Give back all of the data exactly as written.

*Supplied material:*
────
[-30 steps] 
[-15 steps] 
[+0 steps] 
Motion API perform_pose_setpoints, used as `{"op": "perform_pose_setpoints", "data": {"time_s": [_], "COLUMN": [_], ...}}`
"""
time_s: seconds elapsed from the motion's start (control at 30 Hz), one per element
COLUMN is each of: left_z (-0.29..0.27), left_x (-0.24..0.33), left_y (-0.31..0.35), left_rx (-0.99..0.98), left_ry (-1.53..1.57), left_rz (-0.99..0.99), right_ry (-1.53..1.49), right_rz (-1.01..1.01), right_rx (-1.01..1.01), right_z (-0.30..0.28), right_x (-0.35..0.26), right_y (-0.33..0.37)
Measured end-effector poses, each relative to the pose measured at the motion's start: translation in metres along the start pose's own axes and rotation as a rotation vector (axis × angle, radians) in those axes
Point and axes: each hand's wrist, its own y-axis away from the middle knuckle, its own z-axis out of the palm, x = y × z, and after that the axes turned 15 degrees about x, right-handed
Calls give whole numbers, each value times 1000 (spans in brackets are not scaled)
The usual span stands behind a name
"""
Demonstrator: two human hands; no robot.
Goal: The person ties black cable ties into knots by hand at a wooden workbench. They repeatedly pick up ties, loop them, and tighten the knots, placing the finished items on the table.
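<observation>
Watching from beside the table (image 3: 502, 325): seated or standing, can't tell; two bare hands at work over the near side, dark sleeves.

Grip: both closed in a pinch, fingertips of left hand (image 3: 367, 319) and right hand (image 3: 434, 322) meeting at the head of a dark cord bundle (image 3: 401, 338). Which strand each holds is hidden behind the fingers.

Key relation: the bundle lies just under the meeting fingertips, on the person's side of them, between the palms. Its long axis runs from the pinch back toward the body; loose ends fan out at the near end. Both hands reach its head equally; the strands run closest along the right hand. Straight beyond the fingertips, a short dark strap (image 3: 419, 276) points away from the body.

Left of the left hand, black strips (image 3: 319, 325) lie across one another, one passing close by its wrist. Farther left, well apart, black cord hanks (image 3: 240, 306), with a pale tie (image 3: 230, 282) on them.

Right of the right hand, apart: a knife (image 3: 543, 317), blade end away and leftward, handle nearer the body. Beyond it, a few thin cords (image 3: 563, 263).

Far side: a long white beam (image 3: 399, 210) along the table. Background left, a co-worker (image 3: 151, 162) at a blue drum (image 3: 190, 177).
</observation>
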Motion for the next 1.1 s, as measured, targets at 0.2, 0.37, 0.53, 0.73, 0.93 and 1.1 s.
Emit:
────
*Result of the exercise:*
[-30 steps] 
[-15 steps] 
[+0 steps] 
Motion API perform_pose_setpoints, used as `{"op": "perform_pose_setpoints", "data": {"time_s": [_], "COLUMN": [_], ...}}`
"""
time_s: seconds elapsed from the motion's start (control at 30 Hz), one per element
COLUMN is each of: left_z (-0.29..0.27), left_x (-0.24..0.33), left_y (-0.31..0.35), left_rx (-0.99..0.98), left_ry (-1.53..1.57), left_rz (-0.99..0.99), right_ry (-1.53..1.49), right_rz (-1.01..1.01), right_rx (-1.01..1.01), right_z (-0.30..0.28), right_x (-0.35..0.26), right_y (-0.33..0.37)
Measured end-effector poses, each relative to the pose measured at the motion's start: translation in metres along the start pose's own axes and rotation as a rotation vector (axis × angle, radians) in those axes
Point and axes: each hand's wrist, its own y-axis away from the middle knuckle, its own z-axis out of the palm, x = y × z, and after that the axes turned 15 degrees about x, right-handed
Calls give whole numbers, each value times 1000 (spans in brackets are not scaled)
The usual span stands behind a name
"""
Demonstrator: two human hands; no robot.
Goal: The person ties black cable ties into knots by hand at a wooden workbench. They repeatedly pick up ties, loop them, and tighten the knots, placing the finished items on the table.
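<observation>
Watching from beside the table (image 3: 502, 325): seated or standing, can't tell; two bare hands at work over the near side, dark sleeves.

Grip: both closed in a pinch, fingertips of left hand (image 3: 367, 319) and right hand (image 3: 434, 322) meeting at the head of a dark cord bundle (image 3: 401, 338). Which strand each holds is hidden behind the fingers.

Key relation: the bundle lies just under the meeting fingertips, on the person's side of them, between the palms. Its long axis runs from the pinch back toward the body; loose ends fan out at the near end. Both hands reach its head equally; the strands run closest along the right hand. Straight beyond the fingertips, a short dark strap (image 3: 419, 276) points away from the body.

Left of the left hand, black strips (image 3: 319, 325) lie across one another, one passing close by its wrist. Farther left, well apart, black cord hanks (image 3: 240, 306), with a pale tie (image 3: 230, 282) on them.

Right of the right hand, apart: a knife (image 3: 543, 317), blade end away and leftward, handle nearer the body. Beyond it, a few thin cords (image 3: 563, 263).

Far side: a long white beam (image 3: 399, 210) along the table. Background left, a co-worker (image 3: 151, 162) at a blue drum (image 3: 190, 177).
</observation>
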Motion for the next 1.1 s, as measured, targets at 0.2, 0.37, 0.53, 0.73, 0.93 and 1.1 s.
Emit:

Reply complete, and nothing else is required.